Collected data
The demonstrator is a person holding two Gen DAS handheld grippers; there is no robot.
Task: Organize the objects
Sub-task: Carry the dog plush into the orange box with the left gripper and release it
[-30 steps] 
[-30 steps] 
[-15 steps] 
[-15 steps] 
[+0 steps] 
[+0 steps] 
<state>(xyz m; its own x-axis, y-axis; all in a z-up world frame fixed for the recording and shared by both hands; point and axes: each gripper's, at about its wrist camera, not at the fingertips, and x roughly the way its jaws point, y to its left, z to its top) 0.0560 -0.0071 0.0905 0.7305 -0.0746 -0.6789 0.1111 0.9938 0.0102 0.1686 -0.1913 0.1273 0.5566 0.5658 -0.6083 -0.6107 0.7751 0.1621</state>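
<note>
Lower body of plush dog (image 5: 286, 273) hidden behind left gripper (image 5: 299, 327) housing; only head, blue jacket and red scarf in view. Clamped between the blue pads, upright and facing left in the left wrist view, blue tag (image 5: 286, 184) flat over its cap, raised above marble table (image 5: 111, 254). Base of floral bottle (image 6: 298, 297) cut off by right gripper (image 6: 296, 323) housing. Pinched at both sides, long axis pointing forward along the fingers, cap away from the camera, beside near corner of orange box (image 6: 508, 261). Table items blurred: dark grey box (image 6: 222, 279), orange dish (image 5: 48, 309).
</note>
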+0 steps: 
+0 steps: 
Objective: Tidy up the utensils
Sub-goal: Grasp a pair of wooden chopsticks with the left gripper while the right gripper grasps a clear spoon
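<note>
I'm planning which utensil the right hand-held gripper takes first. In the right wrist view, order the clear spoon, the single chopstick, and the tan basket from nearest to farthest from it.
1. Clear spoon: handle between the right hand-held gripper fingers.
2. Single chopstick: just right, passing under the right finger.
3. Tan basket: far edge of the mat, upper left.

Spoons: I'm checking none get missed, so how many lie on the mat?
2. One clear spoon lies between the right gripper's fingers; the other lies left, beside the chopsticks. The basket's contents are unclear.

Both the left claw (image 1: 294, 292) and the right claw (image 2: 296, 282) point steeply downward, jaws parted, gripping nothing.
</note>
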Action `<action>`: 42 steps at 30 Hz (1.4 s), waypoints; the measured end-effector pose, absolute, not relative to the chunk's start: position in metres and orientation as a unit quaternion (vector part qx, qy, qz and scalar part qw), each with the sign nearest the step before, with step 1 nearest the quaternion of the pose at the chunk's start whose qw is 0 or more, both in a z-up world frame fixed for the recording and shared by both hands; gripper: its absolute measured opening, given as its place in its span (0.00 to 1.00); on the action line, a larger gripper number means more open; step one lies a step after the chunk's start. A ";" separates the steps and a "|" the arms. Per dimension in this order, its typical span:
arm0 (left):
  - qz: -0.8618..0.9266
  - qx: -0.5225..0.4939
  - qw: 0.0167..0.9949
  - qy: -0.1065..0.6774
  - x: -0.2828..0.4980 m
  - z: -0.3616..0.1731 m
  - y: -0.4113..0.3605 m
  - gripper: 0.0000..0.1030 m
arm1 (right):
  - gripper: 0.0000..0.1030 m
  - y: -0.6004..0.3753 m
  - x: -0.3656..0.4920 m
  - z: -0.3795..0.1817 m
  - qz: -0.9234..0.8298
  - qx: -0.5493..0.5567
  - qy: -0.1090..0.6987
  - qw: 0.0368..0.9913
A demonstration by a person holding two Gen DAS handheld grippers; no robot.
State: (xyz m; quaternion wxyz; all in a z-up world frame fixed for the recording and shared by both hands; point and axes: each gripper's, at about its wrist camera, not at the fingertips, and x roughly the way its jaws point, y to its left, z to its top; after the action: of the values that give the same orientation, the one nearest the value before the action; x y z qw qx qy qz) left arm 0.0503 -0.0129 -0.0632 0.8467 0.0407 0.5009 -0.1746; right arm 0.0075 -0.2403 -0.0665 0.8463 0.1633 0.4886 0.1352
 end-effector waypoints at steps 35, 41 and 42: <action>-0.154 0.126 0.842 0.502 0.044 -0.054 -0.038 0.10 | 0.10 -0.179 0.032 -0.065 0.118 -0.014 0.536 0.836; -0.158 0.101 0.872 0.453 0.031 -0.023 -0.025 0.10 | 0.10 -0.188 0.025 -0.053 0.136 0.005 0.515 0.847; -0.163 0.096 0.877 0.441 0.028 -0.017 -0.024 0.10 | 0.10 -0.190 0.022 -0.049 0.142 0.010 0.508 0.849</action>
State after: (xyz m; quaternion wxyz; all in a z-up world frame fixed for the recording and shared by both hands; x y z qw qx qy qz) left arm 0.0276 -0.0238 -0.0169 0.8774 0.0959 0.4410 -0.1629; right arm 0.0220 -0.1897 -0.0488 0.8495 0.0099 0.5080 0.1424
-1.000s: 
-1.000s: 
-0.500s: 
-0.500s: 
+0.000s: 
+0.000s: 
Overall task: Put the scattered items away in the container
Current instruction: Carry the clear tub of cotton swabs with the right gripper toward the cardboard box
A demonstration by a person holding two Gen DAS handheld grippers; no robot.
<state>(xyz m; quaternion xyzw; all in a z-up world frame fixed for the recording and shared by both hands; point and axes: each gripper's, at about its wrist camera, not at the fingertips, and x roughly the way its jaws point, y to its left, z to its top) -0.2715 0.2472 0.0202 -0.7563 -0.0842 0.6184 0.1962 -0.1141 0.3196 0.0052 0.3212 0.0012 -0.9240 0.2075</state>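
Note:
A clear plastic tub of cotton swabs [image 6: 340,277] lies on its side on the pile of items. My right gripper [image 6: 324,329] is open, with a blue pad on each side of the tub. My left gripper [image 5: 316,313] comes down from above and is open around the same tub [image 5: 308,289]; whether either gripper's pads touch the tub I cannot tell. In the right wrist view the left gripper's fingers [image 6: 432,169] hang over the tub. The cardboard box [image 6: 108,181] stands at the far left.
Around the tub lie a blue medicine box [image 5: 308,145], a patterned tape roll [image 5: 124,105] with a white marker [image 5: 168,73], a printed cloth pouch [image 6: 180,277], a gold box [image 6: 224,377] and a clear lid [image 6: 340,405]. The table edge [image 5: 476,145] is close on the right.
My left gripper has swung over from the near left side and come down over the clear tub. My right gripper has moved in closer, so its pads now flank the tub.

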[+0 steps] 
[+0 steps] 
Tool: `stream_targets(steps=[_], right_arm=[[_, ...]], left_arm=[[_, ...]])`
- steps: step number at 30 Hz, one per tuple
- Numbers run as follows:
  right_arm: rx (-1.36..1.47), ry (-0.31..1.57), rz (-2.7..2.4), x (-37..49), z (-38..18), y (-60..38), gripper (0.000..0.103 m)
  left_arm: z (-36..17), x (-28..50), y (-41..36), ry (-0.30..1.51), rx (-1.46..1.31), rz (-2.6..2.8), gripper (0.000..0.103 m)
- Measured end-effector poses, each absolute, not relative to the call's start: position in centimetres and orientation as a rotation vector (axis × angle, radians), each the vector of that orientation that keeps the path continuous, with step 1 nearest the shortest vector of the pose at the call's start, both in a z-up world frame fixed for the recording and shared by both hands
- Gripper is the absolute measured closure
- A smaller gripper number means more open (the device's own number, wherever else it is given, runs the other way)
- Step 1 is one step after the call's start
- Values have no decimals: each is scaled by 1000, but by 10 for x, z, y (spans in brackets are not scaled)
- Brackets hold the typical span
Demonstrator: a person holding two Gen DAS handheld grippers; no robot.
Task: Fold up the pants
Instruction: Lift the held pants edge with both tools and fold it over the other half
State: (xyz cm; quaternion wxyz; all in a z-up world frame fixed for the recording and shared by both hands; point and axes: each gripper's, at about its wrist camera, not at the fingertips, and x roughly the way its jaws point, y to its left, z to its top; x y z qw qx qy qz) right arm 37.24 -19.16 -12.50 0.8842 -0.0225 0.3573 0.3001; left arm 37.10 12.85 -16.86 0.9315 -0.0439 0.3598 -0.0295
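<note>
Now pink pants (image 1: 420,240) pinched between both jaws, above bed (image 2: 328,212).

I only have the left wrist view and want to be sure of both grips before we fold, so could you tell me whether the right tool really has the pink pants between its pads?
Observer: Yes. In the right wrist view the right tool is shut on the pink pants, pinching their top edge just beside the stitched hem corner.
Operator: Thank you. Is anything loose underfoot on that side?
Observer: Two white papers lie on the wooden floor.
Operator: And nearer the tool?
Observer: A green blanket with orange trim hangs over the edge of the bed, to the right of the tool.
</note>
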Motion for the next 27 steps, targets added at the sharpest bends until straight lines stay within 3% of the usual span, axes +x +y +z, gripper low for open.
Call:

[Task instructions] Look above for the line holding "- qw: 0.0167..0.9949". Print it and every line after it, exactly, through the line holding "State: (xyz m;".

[Task answer]
  - qw: 0.0167..0.9949
  - qy: -0.1065..0.6774
  - x: -0.2828..0.4980 m
  - z: -0.3616..0.1731 m
  - y: -0.4113..0.3605 m
  - gripper: 0.0000..0.1030 m
arm1 (right):
  - gripper: 0.0000..0.1030 m
  - y: -0.6004..0.3753 m
  - x: -0.3656..0.4920 m
  - z: -0.3795..0.1817 m
  - qz: -0.9234..0.8298
  - qx: -0.5493..0.5567
  - qy: -0.1090..0.6987
  - qw: 0.0368..0.9913
A demonstration by a person holding two Gen DAS handheld grippers; no robot.
State: (xyz m; quaternion wxyz; all in a z-up world frame fixed for the recording and shared by both hands; point and axes: each gripper's, at about its wrist camera, not at the fingertips, and x roughly the way its jaws point, y to its left, z to its top; after the action: of the values that give the same orientation, the one nearest the value before the action; x y z qw qx qy qz) left arm 0.0503 -0.0129 -0.0632 0.8467 0.0407 0.5009 -0.1746; right arm 0.0075 -0.2403 -0.0665 0.8463 0.1633 0.4886 0.1352

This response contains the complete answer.